Aththa ඇත්ත
- Type: Weekly
- Founder(s): B.A. Siriwardena, H.G.S. Ratnaweera
- Publisher: Pragathi Press (Pvt.) Ltd
- Editor-in-chief: Jinadasa Kankanamge
- Associate editor: Aga Jayasena, Bennette Rupasinghe, Richard Wijesiri, Sirilal Kodikara
- Staff writers: Jiffrey Yoonoos, Saman Jayakody, Dakshina Kankanamge, Widuneth Siyambalapitiya, Chalaka Lunuwilage, Saalani Abeysundara, Danushi Jayawardhana
- Founded: 1964
- Ceased publication: 1995
- Relaunched: 2016
- Political alignment: Communism Marxism–Leninism
- Language: Sinhala
- Headquarters: Colombo
- Circulation: 5,000 (Now) (41,000 in 1971)
- Sister newspapers: Forward, Deshabhimani
- Website: www.aththa.lk

= Aththa =

Newspaper of the Communist Party of Sri Lanka

Aththa (ඇත්ත, 'Truth') was a Sinhala-language daily newspaper, published from Colombo by the Communist Party of Sri Lanka between 1964 and 1995. The name was borrowed from the Russian newspaper Pravda. As of 1971, it had an edition of around 41,000. It had a special Sunday edition. As of the early 1970s, B.A. Siriwardena served as editor-in-chief of the newspaper, Newton Seneviratne as its news editor and Surath Ambalangoda as its features editor. As of the mid-1980s, H.G.S. Ratnaweera was the editor-in-chief of Aththa.

== History ==
Aththa emerged as an important new element of Sinhala journalism. The financial backing the publication received from the Communist Party was an important reason behind its impact. But the style of journalism and coverage of day-to-day affairs were also notably different from other contemporary publications, and won respect well beyond the party ranks. According to Mervin de Silva, Prime Minister Dudley Senanayake was a frequent reader of Aththa.

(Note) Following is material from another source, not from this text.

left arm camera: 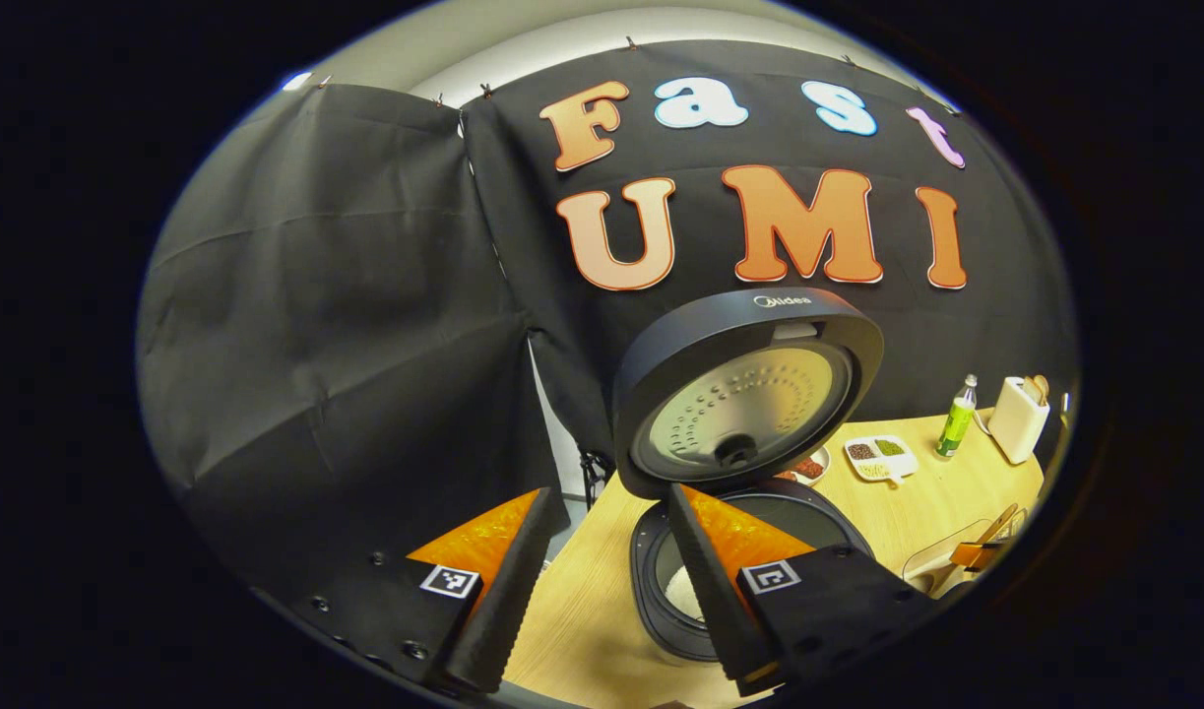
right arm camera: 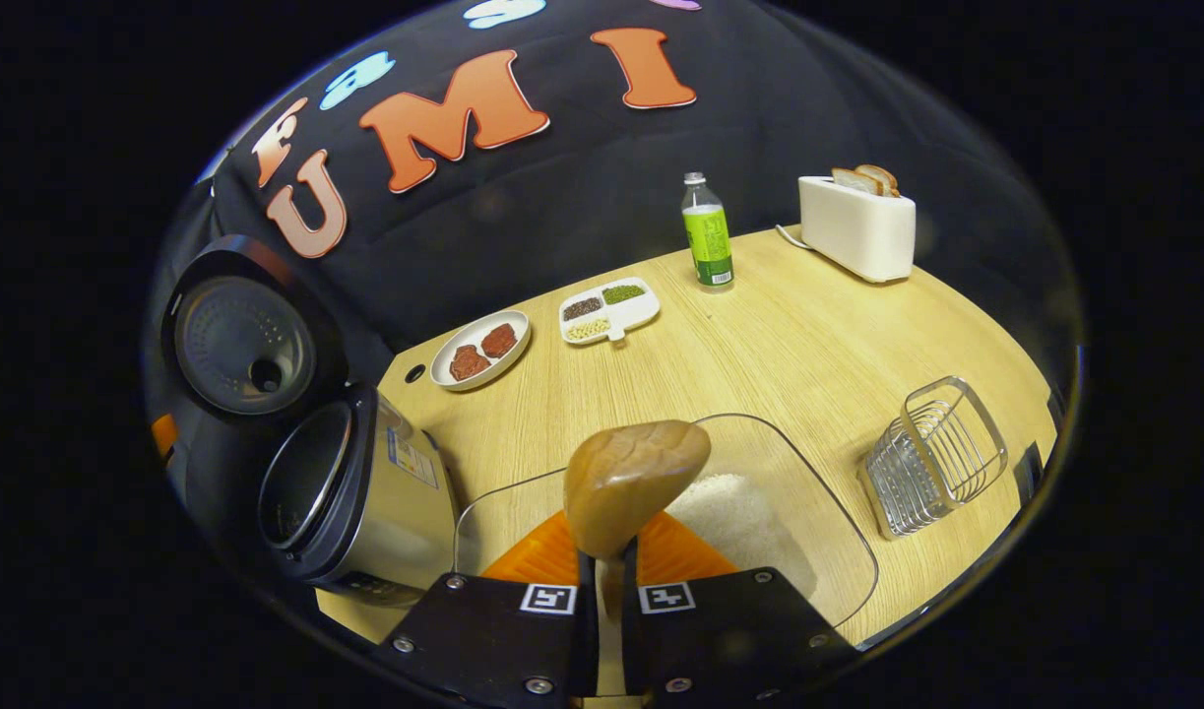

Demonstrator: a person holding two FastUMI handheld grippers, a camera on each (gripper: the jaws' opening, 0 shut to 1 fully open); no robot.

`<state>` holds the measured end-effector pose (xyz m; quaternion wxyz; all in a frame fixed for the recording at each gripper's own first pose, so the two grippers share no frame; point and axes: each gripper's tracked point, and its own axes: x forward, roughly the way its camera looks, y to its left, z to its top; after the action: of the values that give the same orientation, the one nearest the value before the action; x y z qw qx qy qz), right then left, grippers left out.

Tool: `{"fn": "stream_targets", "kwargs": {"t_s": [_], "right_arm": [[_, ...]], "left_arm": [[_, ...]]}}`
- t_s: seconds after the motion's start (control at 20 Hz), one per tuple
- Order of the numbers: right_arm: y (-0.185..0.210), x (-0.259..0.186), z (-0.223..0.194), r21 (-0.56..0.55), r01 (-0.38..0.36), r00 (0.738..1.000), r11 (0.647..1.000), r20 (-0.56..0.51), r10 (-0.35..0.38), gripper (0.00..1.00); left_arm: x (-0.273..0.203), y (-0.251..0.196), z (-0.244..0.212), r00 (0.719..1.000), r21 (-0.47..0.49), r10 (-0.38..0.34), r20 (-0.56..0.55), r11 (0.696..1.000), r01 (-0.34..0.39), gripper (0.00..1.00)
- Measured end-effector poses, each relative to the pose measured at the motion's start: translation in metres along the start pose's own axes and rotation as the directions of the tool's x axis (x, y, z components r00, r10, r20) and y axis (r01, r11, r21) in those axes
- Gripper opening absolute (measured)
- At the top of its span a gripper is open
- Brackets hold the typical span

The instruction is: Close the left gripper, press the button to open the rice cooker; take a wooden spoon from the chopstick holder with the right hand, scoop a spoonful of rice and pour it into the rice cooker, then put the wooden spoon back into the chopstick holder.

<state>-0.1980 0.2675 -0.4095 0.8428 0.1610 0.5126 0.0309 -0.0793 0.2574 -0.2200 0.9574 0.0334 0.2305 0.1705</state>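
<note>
Cooker [right arm camera: 355,492] stands heavy and stable at the table's [right arm camera: 808,335] left, lid [left arm camera: 749,394] up, some rice already in the pot. Glass bowl [right arm camera: 818,492] of rice sits below the right gripper [right arm camera: 606,581], slick and fragile. Spoon [right arm camera: 633,478], light and stiff, is pinched by its handle. Left gripper [left arm camera: 602,581] hangs spread over the cooker. Wire holder [right arm camera: 936,458] waits nearby.

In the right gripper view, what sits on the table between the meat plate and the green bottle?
The divided dish of beans and grains sits between the meat plate and the green bottle, seen in the right gripper view.
</note>
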Motion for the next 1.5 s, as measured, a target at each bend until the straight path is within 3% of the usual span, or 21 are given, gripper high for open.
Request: {"fn": "stream_targets", "kwargs": {"t_s": [0.3, 0.4, 0.6, 0.65, 0.75, 0.85, 0.9, 1.1, 1.25, 1.35, 1.45, 1.5], "right_arm": [[0.025, -0.004, -0.006, 0.051, -0.123, 0.990, 0.991, -0.067, 0.127, 0.09], [0.027, 0.000, -0.009, 0.132, -0.157, 0.981, 0.979, -0.095, 0.171, 0.09], [0.026, 0.009, -0.011, 0.298, -0.214, 0.956, 0.930, -0.133, 0.262, 0.09], [0.026, 0.010, -0.011, 0.317, -0.225, 0.951, 0.921, -0.134, 0.278, 0.09], [0.029, 0.010, -0.012, 0.343, -0.251, 0.939, 0.905, -0.139, 0.314, 0.10], [0.032, 0.014, -0.010, 0.392, -0.268, 0.930, 0.880, -0.132, 0.343, 0.05], [0.029, 0.013, -0.011, 0.406, -0.270, 0.927, 0.873, -0.135, 0.349, 0.09], [0.020, 0.016, -0.008, 0.483, -0.291, 0.912, 0.826, -0.122, 0.393, 0.09], [0.013, 0.018, -0.008, 0.549, -0.301, 0.898, 0.780, -0.111, 0.425, 0.09], [0.006, 0.017, -0.007, 0.580, -0.306, 0.893, 0.755, -0.100, 0.439, 0.09], [-0.003, 0.014, -0.002, 0.623, -0.315, 0.885, 0.716, -0.080, 0.459, 0.09], [-0.007, 0.014, 0.002, 0.648, -0.315, 0.882, 0.693, -0.070, 0.466, 0.09]], "left_arm": [[0.002, 0.004, -0.004, 1.000, -0.018, 0.012, -0.015, 1.000, -0.012, 0.82], [0.002, 0.007, -0.005, 1.000, -0.028, 0.015, -0.023, 0.999, -0.015, 0.82], [0.001, 0.008, -0.007, 0.999, -0.031, 0.019, -0.031, 0.999, -0.020, 0.76], [0.002, 0.008, -0.006, 0.999, -0.028, 0.020, -0.030, 0.999, -0.021, 0.82], [0.001, 0.005, -0.004, 0.999, -0.025, 0.016, -0.027, 1.000, -0.017, 0.76], [-0.001, 0.003, -0.001, 1.000, -0.022, 0.012, -0.024, 1.000, -0.012, 0.76], [-0.001, 0.001, -0.001, 1.000, -0.020, 0.011, -0.021, 1.000, -0.011, 0.82], [-0.002, -0.006, 0.002, 1.000, -0.017, 0.003, -0.019, 1.000, -0.003, 0.82], [-0.003, -0.009, 0.004, 1.000, -0.018, 0.001, -0.018, 1.000, -0.001, 0.82], [-0.003, -0.012, 0.005, 1.000, -0.016, 0.001, -0.019, 1.000, -0.002, 0.75], [-0.003, -0.015, 0.008, 1.000, -0.013, -0.001, -0.017, 1.000, 0.001, 0.76], [-0.003, -0.018, 0.009, 1.000, -0.011, -0.001, -0.014, 1.000, 0.001, 0.82]]}}
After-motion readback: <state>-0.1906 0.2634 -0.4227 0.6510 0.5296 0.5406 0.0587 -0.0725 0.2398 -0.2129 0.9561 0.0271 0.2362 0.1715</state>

The Sunday edition of Aththa in particular became known as a prominent example of vocal journalism. Aththa was known for its "vigorous writing and pithy headlines". Aththa editor H.G.S. Ratnaweera explained that the newspaper was successful because: "[u]nlike many bourgeois publications with their pseudoscholarly and grandiloquent style, Aththa speaks in the simple, direct and pithy language of workers. In many schools, teachers use it as the model of modern Sinhala newspaper style."

Using eye-catching headlines and sensationalist exposés, Aththa ridiculed corruption amongst high-level politicians. When governments censored articles in Aththa, the newspaper responded by leaving vast white spaces in the place of the censored texts. The blank fields would include a small commentary, saying "this news was eaten by dogs". During the time of the United Front government (in which the Communist Party participated), the wording used in a blank space on the front was "our own dogs have chewed us up". At the time, Aththa was controlled by the faction inside the Communist Party which was critical of the United Front coalition.

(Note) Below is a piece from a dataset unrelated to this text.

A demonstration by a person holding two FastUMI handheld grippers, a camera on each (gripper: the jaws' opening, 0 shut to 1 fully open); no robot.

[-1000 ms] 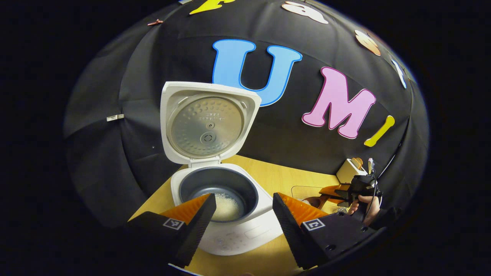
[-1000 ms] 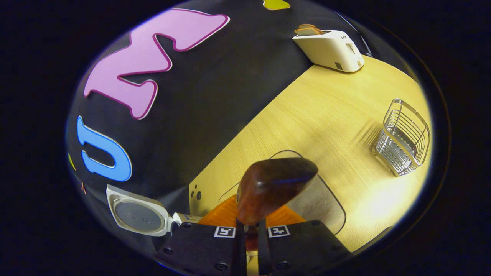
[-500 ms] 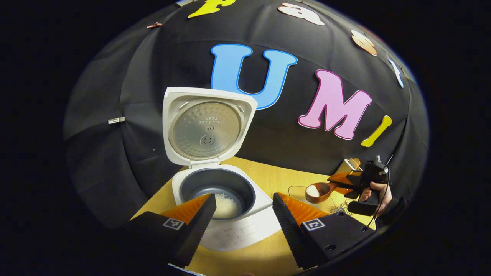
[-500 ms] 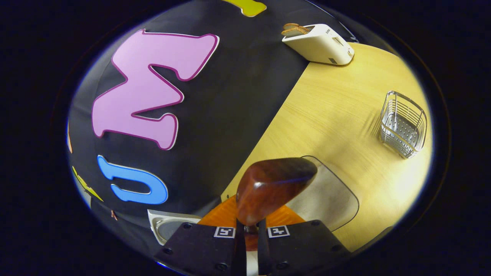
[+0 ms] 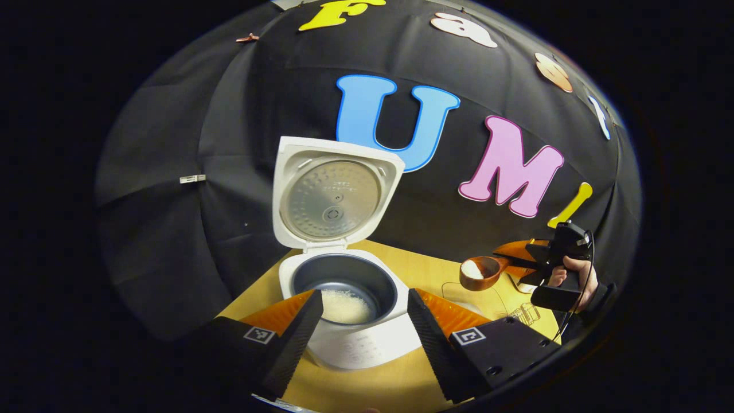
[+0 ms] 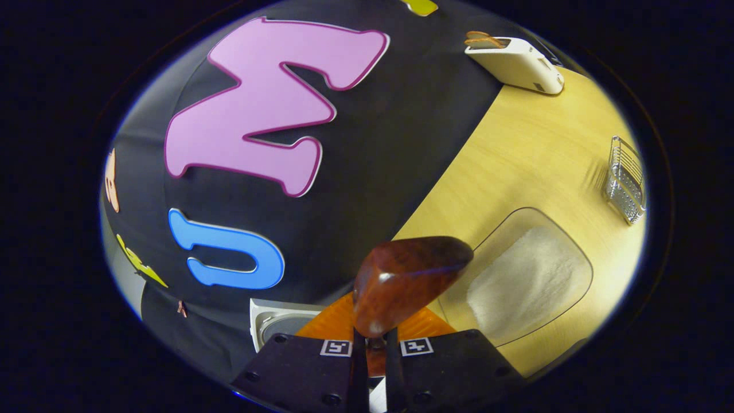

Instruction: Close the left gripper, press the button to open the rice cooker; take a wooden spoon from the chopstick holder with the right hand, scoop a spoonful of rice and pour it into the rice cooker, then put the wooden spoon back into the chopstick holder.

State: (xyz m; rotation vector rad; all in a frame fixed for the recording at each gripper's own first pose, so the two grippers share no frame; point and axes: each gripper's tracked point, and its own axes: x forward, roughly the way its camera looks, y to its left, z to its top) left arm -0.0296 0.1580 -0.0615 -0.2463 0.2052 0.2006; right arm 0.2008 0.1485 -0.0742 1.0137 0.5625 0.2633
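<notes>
— Where's the rice cooker (image 5: 350, 321) from where you stand?

— On the wooden table (image 5: 395, 384), lid (image 5: 335, 195) standing upright and wide open against the black cloth wall (image 5: 172, 172). The dark inner pot (image 5: 344, 281) has a small heap of white rice (image 5: 344, 307) at its bottom.

— And the left gripper (image 5: 362, 324)?

— Hanging just in front of the cooker, its two fingers (image 5: 298, 332) spread wide apart with nothing between them. The pot shows through the gap.

— The right one?

— In the left gripper view, the right gripper (image 5: 553, 261) is off to the right of the cooker, raised above the table, a hand (image 5: 573, 275) wrapped round its grip. Its fingers are pinched narrow on the handle of the wooden spoon (image 5: 481, 272). The bowl of the spoon points toward the cooker and carries a little mound of white rice. It's well short of the pot.

— What's under the spoon?

— In the right gripper view, the spoon's (image 6: 410, 281) dark rounded underside sits right above the closed fingers (image 6: 358, 373), and below it lies a clear rice tray (image 6: 573, 252) spread with white rice. Farther along the table stands the wire chopstick holder (image 6: 626, 180), and a white toaster (image 6: 516, 57) with bread in it sits by the wall. A corner of the cooker lid (image 6: 275, 321) peeks in at the lower left.
</notes>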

Aththa was the sole Sinhala-language newspaper to cover the burning of Jaffna library. An Aththa photographer captured the event. Following the publication of the photograph, the government decided to shut down Aththa and Communist Party members were arrested. Soon, however, the government did a volte face and decided to blame the Left for the destruction of the library instead.

Aththa suffered from pressure from governments and also faced persecution: companies were threatened with bad consequences if they advertised in the newspaper and newspaper dealers were pressured not to sell it. In 1992, Aththa cartoonist Jiffrey Yoonoos was stabbed and threatened with death if he did not stop drawing caricatures of President Ranasinghe Premadasa. In the same year, following publication of a testimony regarding the killings by the pro-government 'Black Cat' paramilitary group, a lawsuit was launched against Aththa. The article was based on a list of 830 people who, according to the former head of the Bureau of Special Operations, Deputy Inspector General of Police Premadasa Udugampola, had been killed by the 'Black Cats' between July and November 1989.